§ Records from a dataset

-.-.-

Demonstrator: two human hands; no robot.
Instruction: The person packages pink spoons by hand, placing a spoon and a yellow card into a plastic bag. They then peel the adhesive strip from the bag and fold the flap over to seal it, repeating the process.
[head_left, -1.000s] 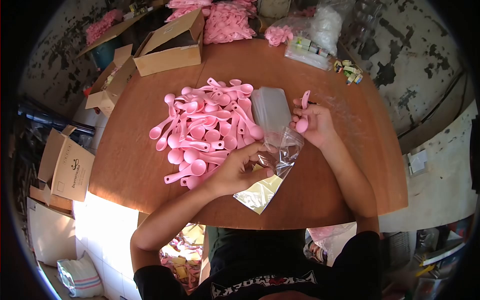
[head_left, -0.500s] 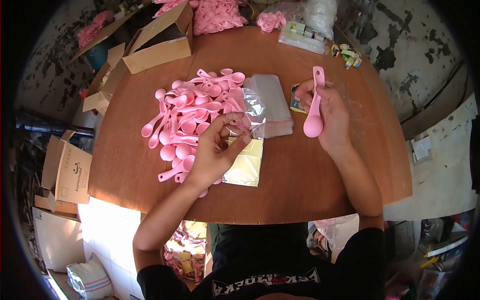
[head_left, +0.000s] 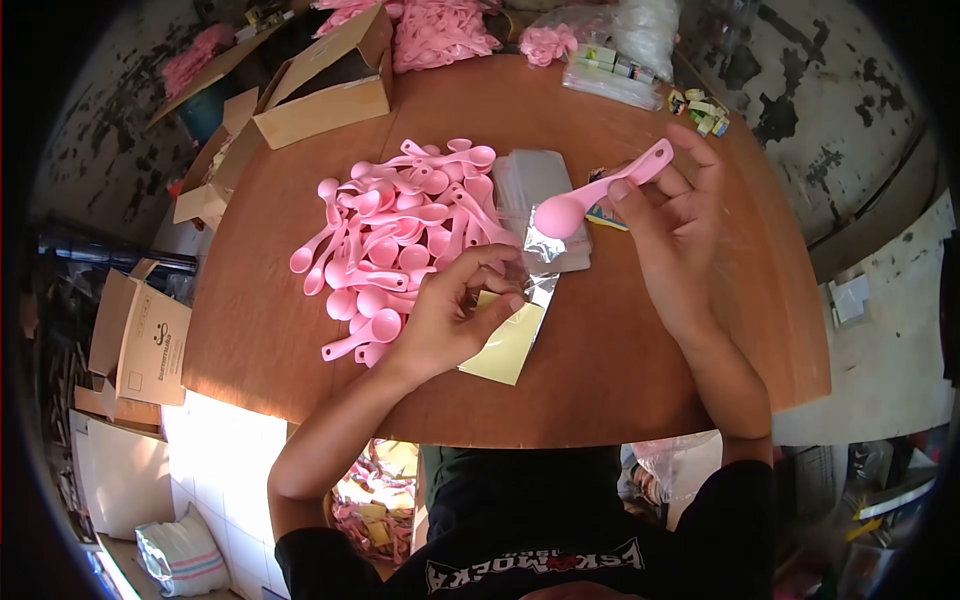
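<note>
Between the thumb and fingers of my right hand [head_left: 672, 215] is a pink measuring spoon [head_left: 610, 190], its round bowl pointing left and its holed handle up to the right. My left hand [head_left: 462, 310] pinches a clear plastic bag [head_left: 541, 290] with a pale yellow card [head_left: 505, 343] inside. The spoon's bowl overlaps the top of that bag in this view. Left of the bag spreads a heap of pink spoons [head_left: 385, 225]. Behind it lies a stack of clear bags [head_left: 537, 175]. A small blue and yellow box [head_left: 606, 214] shows partly behind my right hand.
An open cardboard box [head_left: 325, 110] stands at the table's [head_left: 640, 400] back left. Bagged pink pieces [head_left: 445, 35] lie along the far edge. At the back right are small boxes [head_left: 700, 112] and plastic packs [head_left: 610, 85]. Another carton [head_left: 155, 340] stands left of the table.
My right hand has swung the spoon from upright to slanted, bringing its bowl left to the bag. My left hand has shifted slightly right, tilting the bag with its card.
</note>
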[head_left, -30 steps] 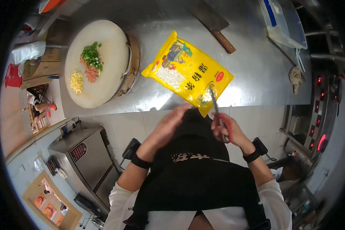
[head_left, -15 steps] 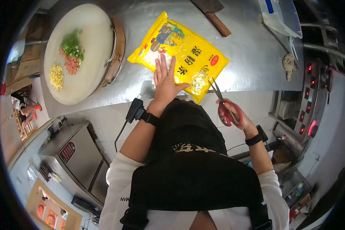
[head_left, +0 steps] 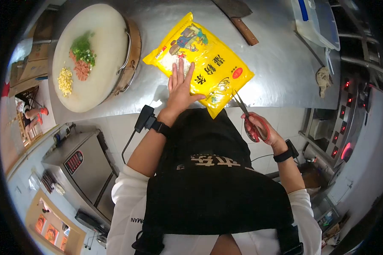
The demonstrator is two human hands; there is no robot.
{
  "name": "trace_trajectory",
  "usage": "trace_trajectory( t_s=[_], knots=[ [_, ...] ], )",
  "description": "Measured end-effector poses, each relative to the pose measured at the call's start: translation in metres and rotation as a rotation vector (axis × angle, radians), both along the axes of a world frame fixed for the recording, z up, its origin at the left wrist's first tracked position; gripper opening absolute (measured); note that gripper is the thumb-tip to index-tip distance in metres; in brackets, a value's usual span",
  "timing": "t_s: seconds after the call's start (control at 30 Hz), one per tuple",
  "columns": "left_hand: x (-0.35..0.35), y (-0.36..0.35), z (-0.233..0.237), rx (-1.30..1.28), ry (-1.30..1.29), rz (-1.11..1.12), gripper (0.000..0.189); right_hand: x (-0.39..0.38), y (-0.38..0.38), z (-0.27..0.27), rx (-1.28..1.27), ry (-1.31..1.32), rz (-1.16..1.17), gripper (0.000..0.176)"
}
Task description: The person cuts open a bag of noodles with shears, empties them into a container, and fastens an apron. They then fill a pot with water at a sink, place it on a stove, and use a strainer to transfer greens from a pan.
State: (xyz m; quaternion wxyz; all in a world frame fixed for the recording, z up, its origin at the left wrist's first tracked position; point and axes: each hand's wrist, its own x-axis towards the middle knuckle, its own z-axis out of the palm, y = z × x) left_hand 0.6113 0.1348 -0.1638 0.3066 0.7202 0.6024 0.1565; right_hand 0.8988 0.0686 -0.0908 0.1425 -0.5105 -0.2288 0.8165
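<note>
**Left hand (head_left: 181, 91) flat on the yellow bag (head_left: 212, 63), right hand (head_left: 261, 128) on the scissors (head_left: 243, 105)!**

Here we are: I have my left hand pressed palm-down on the bag's near left part, fingers spread apart and gripping nothing. The bag lies flat on the metal table (head_left: 170, 29), running forward and to the right from under that hand, with one corner poking out over the near edge.

Over to my right hand, and it's closed around the red handles, just off the table's near edge. The blades stand slightly apart and point forward and left, tips right at the bag's lower right side; whether they touch it, I can't tell.

Look left of my left hand: a round chopping board (head_left: 104, 32) carries chopped greens (head_left: 83, 50), pinkish bits (head_left: 82, 70) and a small yellow pile (head_left: 65, 81). Beyond both hands, past the bag, lies a cleaver (head_left: 244, 31), handle towards me. Out right and forward of my right hand sit a crumpled rag (head_left: 323, 80) and, farther on, a clear plastic tub (head_left: 317, 25).
</note>
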Motion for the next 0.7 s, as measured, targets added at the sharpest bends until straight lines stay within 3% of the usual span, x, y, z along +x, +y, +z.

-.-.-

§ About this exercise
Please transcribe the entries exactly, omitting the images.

§ Result below
Demonstrator: two human hands; no robot.
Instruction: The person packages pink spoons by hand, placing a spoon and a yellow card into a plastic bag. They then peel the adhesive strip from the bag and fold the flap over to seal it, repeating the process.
[head_left, -1.000s] 
[head_left, -0.500s] 
[head_left, +0.000s] 
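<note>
Between the thumb and fingers of my right hand [head_left: 672, 215] is a pink measuring spoon [head_left: 610, 190], its round bowl pointing left and its holed handle up to the right. My left hand [head_left: 462, 310] pinches a clear plastic bag [head_left: 541, 290] with a pale yellow card [head_left: 505, 343] inside. The spoon's bowl overlaps the top of that bag in this view. Left of the bag spreads a heap of pink spoons [head_left: 385, 225]. Behind it lies a stack of clear bags [head_left: 537, 175]. A small blue and yellow box [head_left: 606, 214] shows partly behind my right hand.
An open cardboard box [head_left: 325, 110] stands at the table's [head_left: 640, 400] back left. Bagged pink pieces [head_left: 445, 35] lie along the far edge. At the back right are small boxes [head_left: 700, 112] and plastic packs [head_left: 610, 85]. Another carton [head_left: 155, 340] stands left of the table.
My right hand has swung the spoon from upright to slanted, bringing its bowl left to the bag. My left hand has shifted slightly right, tilting the bag with its card.
</note>
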[head_left, -30 steps] 
[head_left, -15 steps] 
[head_left, +0 steps] 
The demonstrator is two human hands; there is no robot.
{
  "name": "trace_trajectory",
  "usage": "trace_trajectory( t_s=[_], knots=[ [_, ...] ], )",
  "description": "Measured end-effector poses, each relative to the pose measured at the call's start: translation in metres and rotation as a rotation vector (axis × angle, radians), both along the axes of a world frame fixed for the recording, z up, its origin at the left wrist's first tracked position; gripper opening absolute (measured); note that gripper is the thumb-tip to index-tip distance in metres; in brackets, a value's usual span",
  "timing": "t_s: seconds after the call's start (control at 30 Hz), one per tuple",
  "columns": "left_hand: x (-0.35..0.35), y (-0.36..0.35), z (-0.233..0.237), rx (-1.30..1.28), ry (-1.30..1.29), rz (-1.11..1.12), gripper (0.000..0.189); right_hand: x (-0.39..0.38), y (-0.38..0.38), z (-0.27..0.27), rx (-1.28..1.27), ry (-1.31..1.32), rz (-1.16..1.17), gripper (0.000..0.176)"
}
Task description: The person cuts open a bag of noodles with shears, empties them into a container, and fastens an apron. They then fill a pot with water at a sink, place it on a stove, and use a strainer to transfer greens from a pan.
State: (xyz m; quaternion wxyz; all in a world frame fixed for the recording, z up, its origin at the left wrist's first tracked position; point and axes: each hand's wrist, its own x-axis towards the middle knuckle, its own z-axis out of the palm, y = z × x) left_hand 0.6113 0.1348 -0.1638 0.3066 0.7202 0.6024 0.1565; right_hand 0.8988 0.0686 -0.0908 0.1425 -0.5105 -0.2288 0.8165
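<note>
**Left hand (head_left: 181, 91) flat on the yellow bag (head_left: 212, 63), right hand (head_left: 261, 128) on the scissors (head_left: 243, 105)!**

Here we are: I have my left hand pressed palm-down on the bag's near left part, fingers spread apart and gripping nothing. The bag lies flat on the metal table (head_left: 170, 29), running forward and to the right from under that hand, with one corner poking out over the near edge.

Over to my right hand, and it's closed around the red handles, just off the table's near edge. The blades stand slightly apart and point forward and left, tips right at the bag's lower right side; whether they touch it, I can't tell.

Look left of my left hand: a round chopping board (head_left: 104, 32) carries chopped greens (head_left: 83, 50), pinkish bits (head_left: 82, 70) and a small yellow pile (head_left: 65, 81). Beyond both hands, past the bag, lies a cleaver (head_left: 244, 31), handle towards me. Out right and forward of my right hand sit a crumpled rag (head_left: 323, 80) and, farther on, a clear plastic tub (head_left: 317, 25).
</note>
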Motion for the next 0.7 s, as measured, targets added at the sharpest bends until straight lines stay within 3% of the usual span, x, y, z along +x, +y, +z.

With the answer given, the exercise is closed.